One of the biggest obstacles, which has been recently overcome, was the Spanish government’s claim against the Regulation. The Kingdom of Spain presented seven legal bases to annul the contested regulation. The most important were the breach of rule of law, the misuse of power through enhanced cooperation, the violation of uniformity, and the “jolly joker”, namely discrimination based on language.

Spain argued that the fact that EPO decisions are not subject to judicial review constitutes breach of the principle of rule of law. The fact that the Regulation governs such institutions and procedures that are not subject to the basic principles of European standards is against the principle of rule of law. The Court of Justice instead found that the legal institution is governed by the EPC. The regulation does not affect the still valid treaty, merely makes it possible to avoid the European Patent validation procedure.

European Court of Justice
The European Court of Justice
Source

According to the Spanish government, the Council misuses his power invested in it by the Treaty of Lisbon. According to Spain, enhanced cooperation does not empower the Council to create such a framework that is not capable of providing unitary level of protection regarding IP matters. However, the Court claimed that according to its long standing practice, a law can only be annulled based on the misuse of power if objective, relevant and sufficient evidence supports that it was created contrary to the jurisdiction’s original intention. In this case, Spain did not prove that the Regulation was created in order to circumvent other binding European laws.

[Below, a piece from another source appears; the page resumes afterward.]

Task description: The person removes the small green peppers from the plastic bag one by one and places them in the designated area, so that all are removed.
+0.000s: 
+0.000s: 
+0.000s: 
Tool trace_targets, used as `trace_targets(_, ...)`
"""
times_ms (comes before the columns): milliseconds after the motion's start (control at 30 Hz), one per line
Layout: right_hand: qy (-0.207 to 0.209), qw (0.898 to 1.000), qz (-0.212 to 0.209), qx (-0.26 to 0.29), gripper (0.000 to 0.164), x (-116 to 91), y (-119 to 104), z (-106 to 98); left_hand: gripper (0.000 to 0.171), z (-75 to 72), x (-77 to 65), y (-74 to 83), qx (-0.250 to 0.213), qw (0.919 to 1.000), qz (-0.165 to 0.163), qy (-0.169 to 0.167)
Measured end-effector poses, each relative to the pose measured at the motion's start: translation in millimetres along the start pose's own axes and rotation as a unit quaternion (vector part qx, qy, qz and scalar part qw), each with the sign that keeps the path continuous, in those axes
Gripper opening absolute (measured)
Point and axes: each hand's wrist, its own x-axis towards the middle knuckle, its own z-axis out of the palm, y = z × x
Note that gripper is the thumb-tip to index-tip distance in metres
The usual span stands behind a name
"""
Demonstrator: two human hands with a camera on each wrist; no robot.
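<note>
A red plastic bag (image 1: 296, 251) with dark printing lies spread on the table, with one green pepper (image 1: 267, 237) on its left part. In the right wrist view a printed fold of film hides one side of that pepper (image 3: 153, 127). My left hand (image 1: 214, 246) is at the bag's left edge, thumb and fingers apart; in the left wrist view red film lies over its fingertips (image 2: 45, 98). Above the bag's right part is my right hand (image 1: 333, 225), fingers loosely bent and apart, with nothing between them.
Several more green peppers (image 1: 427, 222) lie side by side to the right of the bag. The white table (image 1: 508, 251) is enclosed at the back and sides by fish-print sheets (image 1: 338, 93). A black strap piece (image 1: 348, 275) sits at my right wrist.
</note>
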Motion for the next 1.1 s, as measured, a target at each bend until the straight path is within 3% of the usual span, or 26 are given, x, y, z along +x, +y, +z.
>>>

Spain’s last claim was rejected in a technically separate decision (C-147-13). The government of Spain claimed that the unified language regime discriminates against those entities that do not have the necessary means to understand the documents in English, French or German, thus have to pay for translations. The Court found that the aim, the method is legit, justified and proportional.

Philip II of Spain
Philip II of Spain
Source

It is worth noting that a similar claim was brought before the Belgian Constitutional Court. The applicants claimed that the rules discriminated against those Belgian citizens who don’t speak French.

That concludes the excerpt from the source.